# First studio tests with Canon 5D IV



## AlanF (Aug 29, 2016)

DPR have the first images on in its comparator:

https://www.dpreview.com/reviews/image-comparison?attr18=daylight&attr13_0=canon_eos5dmkiv&attr13_1=canon_eos5dmkiii&attr13_2=nikon_d810&attr13_3=sony_a7rii&attr15_0=jpeg&attr15_1=jpeg&attr15_2=jpeg&attr15_3=jpeg&attr16_0=100&attr16_1=100&attr16_2=100&attr16_3=100&attr171_3=off&normalization=full&widget=1&x=0&y=0

DR measurements promised to follow shortly.

DPR is a troll's paradise.


----------



## Mikehit (Aug 29, 2016)

But....its fuzzier than everything else out there. 
This thing is going to bomb worse than a bomb dropping on a bombing range. 

SAVE YOUR MONEY EVERYBODY AND BUY A 1200D...! 12 OF THEM...


----------



## privatebydesign (Aug 29, 2016)

Mikehit said:


> But....its fuzzier than everything else out there.
> This thing is going to bomb worse than a bomb dropping on a bombing range.
> 
> SAVE YOUR MONEY EVERYBODY AND BUY A 1200D...! 12 OF THEM...

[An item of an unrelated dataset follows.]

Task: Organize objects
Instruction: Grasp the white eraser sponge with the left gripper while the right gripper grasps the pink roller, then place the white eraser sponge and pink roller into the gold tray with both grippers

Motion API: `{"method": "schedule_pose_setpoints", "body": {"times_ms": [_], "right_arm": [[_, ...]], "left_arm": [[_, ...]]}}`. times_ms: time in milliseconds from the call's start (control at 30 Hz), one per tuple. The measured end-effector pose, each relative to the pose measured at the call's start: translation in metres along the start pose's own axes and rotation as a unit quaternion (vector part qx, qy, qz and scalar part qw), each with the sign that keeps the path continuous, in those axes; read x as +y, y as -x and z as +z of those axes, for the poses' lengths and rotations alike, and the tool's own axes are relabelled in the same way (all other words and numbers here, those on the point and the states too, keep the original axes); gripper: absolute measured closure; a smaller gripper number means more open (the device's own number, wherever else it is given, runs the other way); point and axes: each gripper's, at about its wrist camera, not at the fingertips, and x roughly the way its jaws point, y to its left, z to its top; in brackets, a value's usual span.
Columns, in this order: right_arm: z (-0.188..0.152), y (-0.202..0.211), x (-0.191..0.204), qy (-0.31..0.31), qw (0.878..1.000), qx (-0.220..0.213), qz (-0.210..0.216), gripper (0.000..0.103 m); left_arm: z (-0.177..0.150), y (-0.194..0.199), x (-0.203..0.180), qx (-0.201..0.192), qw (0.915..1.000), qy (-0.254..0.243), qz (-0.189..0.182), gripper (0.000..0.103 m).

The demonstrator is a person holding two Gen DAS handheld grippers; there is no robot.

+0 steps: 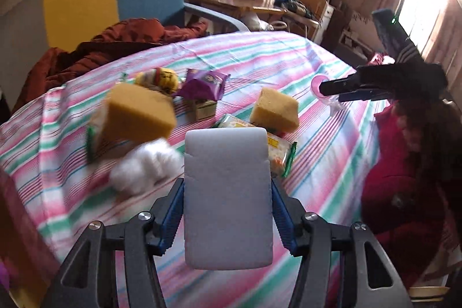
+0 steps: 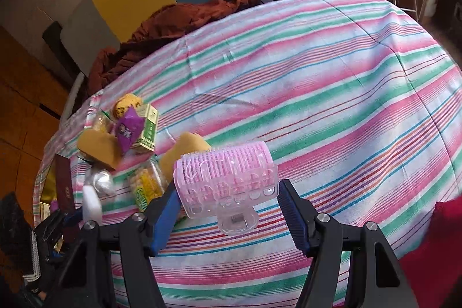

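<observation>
Both grippers were loaded above the striped tablecloth point(image 2: 332, 71): the left gripper point(image 1: 228, 210) clenched a white foam block point(image 1: 228, 192), the right gripper point(image 2: 228, 210) a pink hair roller point(image 2: 228, 178). Sorting appeared barely begun, with 2 yellow sponges point(image 1: 138, 111), snack packets point(image 1: 277, 152), a purple pouch point(image 1: 205, 84) and a cotton ball point(image 1: 144, 169) jumbled together

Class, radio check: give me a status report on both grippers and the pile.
Left gripper shut on white sponge block. Right gripper shut on pink hair roller. Snack packets and yellow sponges piled on striped cloth. Nothing blocking.
</observation>
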Motion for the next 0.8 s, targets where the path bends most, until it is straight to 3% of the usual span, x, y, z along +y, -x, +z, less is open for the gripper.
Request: {"method": "schedule_pose_setpoints", "body": {"times_ms": [233, 433, 600, 800], "right_arm": [[-0.017, 0.021, 0.044, 0.062, 0.998, -0.032, 0.006, 0.036], [-0.034, 0.032, 0.126, 0.145, 0.987, -0.04, 0.056, 0.036], [-0.056, 0.027, 0.21, 0.218, 0.968, -0.03, 0.117, 0.036], [-0.092, -0.001, 0.306, 0.289, 0.941, 0.005, 0.173, 0.036]], "left_arm": [[-0.023, 0.064, 0.028, -0.043, 0.9978, 0.035, 0.035, 0.045], [-0.054, 0.121, 0.07, -0.083, 0.9885, 0.1, 0.077, 0.045], [-0.089, 0.16, 0.12, -0.099, 0.9722, 0.166, 0.132, 0.045], [-0.127, 0.189, 0.176, -0.105, 0.9466, 0.234, 0.196, 0.045]]}}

No, the implication is clear, buy a Sony, any Sony, or a Nikon D810, they are the only cameras worth buying and are the answer to every photographic question, ever.


----------



## PureClassA (Aug 29, 2016)

Seems a bit odd the image with the 5D3 arguably appears to look the same or better (in terms of sharpness and noise) than the 5D4 ....


----------



## Deleted member 378221 (Aug 29, 2016)

PureClassA said:


> Seems a bit odd the image with the 5D3 arguably appears to look the same or better (in terms of sharpness and noise) than the 5D4 ....

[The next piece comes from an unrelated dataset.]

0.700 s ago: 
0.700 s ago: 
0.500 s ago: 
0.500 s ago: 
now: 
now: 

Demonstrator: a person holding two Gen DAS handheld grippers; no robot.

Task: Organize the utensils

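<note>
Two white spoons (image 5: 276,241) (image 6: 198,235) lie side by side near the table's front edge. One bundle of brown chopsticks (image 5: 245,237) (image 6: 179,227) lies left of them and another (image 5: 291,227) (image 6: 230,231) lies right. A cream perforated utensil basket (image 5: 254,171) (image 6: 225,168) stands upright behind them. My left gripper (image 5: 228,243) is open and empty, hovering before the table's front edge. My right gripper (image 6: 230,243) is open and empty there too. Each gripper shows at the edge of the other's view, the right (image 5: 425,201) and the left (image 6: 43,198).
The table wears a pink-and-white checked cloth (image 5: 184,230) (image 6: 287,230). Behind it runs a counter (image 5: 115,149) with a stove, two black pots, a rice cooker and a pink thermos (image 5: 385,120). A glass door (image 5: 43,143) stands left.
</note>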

Well, not everywhere. See here and here for example. Lots more Detail with the 5D4 than the 5D3. 

Also the 5D4 gets a lot sharper than the 5D4 when you check the "compared size" option. I don't know how that is. Of course it's going to get sharper reducing the filesize, but why does it suddenly surpass the 5D3 when it looks a bit soft at full resolution?


----------



## justsomedude (Aug 29, 2016)

PureClassA said:


> Seems a bit odd the image with the 5D3 arguably appears to look the same or better (in terms of sharpness and noise) than the 5D4 ....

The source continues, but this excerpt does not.